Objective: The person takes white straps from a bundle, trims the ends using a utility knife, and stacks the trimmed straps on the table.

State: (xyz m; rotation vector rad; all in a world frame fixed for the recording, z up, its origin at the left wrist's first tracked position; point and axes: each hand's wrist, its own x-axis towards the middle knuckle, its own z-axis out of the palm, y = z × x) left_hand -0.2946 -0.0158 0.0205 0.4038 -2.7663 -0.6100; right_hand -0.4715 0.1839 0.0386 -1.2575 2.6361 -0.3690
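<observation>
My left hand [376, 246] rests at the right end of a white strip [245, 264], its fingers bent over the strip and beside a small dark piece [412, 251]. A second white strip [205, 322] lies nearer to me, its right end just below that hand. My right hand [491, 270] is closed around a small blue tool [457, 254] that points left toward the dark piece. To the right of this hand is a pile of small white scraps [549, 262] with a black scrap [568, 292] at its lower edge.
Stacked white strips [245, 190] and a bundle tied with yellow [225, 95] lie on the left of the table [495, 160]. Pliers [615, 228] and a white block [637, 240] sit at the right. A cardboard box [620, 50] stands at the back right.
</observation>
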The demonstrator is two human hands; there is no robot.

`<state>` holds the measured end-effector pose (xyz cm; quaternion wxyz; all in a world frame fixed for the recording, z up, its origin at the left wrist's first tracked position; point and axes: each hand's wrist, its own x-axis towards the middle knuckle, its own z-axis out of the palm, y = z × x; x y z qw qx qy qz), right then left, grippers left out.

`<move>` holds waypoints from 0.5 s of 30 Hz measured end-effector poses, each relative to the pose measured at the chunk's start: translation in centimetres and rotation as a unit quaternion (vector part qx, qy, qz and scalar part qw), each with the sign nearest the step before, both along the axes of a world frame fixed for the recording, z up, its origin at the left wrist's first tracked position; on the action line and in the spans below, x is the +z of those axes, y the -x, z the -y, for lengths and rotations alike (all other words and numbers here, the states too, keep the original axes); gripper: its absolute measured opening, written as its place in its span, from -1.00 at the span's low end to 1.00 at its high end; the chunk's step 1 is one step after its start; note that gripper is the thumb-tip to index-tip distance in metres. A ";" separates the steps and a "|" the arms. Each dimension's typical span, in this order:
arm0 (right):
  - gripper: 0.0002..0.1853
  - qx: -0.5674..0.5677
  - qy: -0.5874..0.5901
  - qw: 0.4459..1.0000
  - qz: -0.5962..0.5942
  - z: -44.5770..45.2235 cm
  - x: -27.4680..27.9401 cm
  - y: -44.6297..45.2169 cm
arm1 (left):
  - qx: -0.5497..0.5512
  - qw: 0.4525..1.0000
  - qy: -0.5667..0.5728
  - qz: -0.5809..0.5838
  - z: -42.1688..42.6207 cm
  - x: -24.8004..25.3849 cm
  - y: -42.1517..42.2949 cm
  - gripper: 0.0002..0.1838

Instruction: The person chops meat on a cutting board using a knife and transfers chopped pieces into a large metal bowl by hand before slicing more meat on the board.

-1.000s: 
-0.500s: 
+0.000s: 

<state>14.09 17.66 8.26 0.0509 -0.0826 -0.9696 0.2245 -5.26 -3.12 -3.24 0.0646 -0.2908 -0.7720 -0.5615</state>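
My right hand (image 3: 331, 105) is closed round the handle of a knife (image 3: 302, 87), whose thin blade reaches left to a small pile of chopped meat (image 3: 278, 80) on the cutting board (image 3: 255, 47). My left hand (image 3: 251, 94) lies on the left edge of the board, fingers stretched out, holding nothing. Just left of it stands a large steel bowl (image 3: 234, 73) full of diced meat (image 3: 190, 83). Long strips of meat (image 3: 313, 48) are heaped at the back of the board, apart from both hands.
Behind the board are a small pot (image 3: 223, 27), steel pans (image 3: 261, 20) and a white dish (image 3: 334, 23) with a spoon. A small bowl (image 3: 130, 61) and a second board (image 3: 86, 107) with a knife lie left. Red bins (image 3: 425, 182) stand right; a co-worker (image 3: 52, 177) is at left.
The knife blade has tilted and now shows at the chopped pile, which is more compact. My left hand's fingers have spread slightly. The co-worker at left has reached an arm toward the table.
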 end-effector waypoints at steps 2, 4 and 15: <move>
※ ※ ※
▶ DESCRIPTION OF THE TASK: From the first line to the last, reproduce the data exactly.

▶ RESPONSE BELOW:
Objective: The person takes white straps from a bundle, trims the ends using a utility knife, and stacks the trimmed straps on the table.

State: (xyz m; rotation vector rad; all in a world frame fixed for the recording, z up, its origin at the left wrist's first tracked position; point and axes: each hand's wrist, its own x-axis towards the middle knuckle, its own z-axis out of the palm, y = z × x) left_hand -0.2946 -0.0158 0.0205 0.4038 -2.7663 -0.6100; right_hand -0.4715 0.1839 0.0386 -1.2575 2.6361 -0.3690
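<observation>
My left hand [376, 246] rests at the right end of a white strip [245, 264], its fingers bent over the strip and beside a small dark piece [412, 251]. A second white strip [205, 322] lies nearer to me, its right end just below that hand. My right hand [491, 270] is closed around a small blue tool [457, 254] that points left toward the dark piece. To the right of this hand is a pile of small white scraps [549, 262] with a black scrap [568, 292] at its lower edge.
Stacked white strips [245, 190] and a bundle tied with yellow [225, 95] lie on the left of the table [495, 160]. Pliers [615, 228] and a white block [637, 240] sit at the right. A cardboard box [620, 50] stands at the back right.
</observation>
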The demonstrator is two human hands; there is no robot.

`<state>` holds the measured end-effector pose (xyz cm; quaternion wxyz; all in a world frame fixed for the recording, z up, its origin at the left wrist's first tracked position; point and axes: each hand's wrist, its own x-axis towards the middle knuckle, its own z-axis out of the palm, y = z × x; x y z qw qx qy qz), right then left, grippers left out.

`<move>` holds waypoints from 0.5 s of 30 Hz measured end-effector poses, each relative to the pose measured at the chunk's start: translation in centimetres and rotation as a unit quaternion (vector part qx, qy, qz and scalar part qw), each with the sign nearest the step before, both along the axes of a world frame fixed for the recording, z up, its origin at the left wrist's first tracked position; on the action line and in the spans below, x is the +z of those axes, y the -x, z the -y, for lengths and rotations alike (all other words and numbers here, the states too, keep the original axes); gripper: its absolute measured opening, written as its place in its span, from -1.00 at the span's low end to 1.00 at its high end; the chunk's step 1 is one step after its start; note that gripper is the thumb-tip to index-tip distance in metres. A ";" separates the steps and a "|" the arms. Each dimension's typical span, in this order:
arm0 (right):
  - gripper: 0.0002..0.1853
  - qx: -0.5674..0.5677
  - qy: -0.5874..0.5901
  - qw: 0.4459..1.0000
  - qz: -0.5962..0.5942
  - z: -44.5770..45.2235 cm
  - x: -27.4680..27.9401 cm
  - y: -44.6297..45.2169 cm
arm1 (left):
  - qx: -0.5497..0.5512
  - qw: 0.4525..1.0000
  - qy: -0.5667..0.5728
  - qz: -0.5809..0.5838
  - z: -42.1688..42.6207 cm
  - x: -24.8004..25.3849 cm
  - y: -42.1517..42.2949 cm
  - gripper: 0.0002..0.1838

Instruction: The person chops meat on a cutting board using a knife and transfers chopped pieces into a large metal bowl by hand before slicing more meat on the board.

-1.000s: 
-0.500s: 
+0.000s: 

<state>14.09 17.66 8.26 0.0509 -0.0826 -0.9696 0.2245 -5.26 -3.12 -3.24 0.0646 -0.2908 -0.7720 -0.5615</state>
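My right hand (image 3: 331, 105) is closed round the handle of a knife (image 3: 302, 87), whose thin blade reaches left to a small pile of chopped meat (image 3: 278, 80) on the cutting board (image 3: 255, 47). My left hand (image 3: 251, 94) lies on the left edge of the board, fingers stretched out, holding nothing. Just left of it stands a large steel bowl (image 3: 234, 73) full of diced meat (image 3: 190, 83). Long strips of meat (image 3: 313, 48) are heaped at the back of the board, apart from both hands.
Behind the board are a small pot (image 3: 223, 27), steel pans (image 3: 261, 20) and a white dish (image 3: 334, 23) with a spoon. A small bowl (image 3: 130, 61) and a second board (image 3: 86, 107) with a knife lie left. Red bins (image 3: 425, 182) stand right; a co-worker (image 3: 52, 177) is at left.
The knife blade has tilted and now shows at the chopped pile, which is more compact. My left hand's fingers have spread slightly. The co-worker at left has reached an arm toward the table.
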 end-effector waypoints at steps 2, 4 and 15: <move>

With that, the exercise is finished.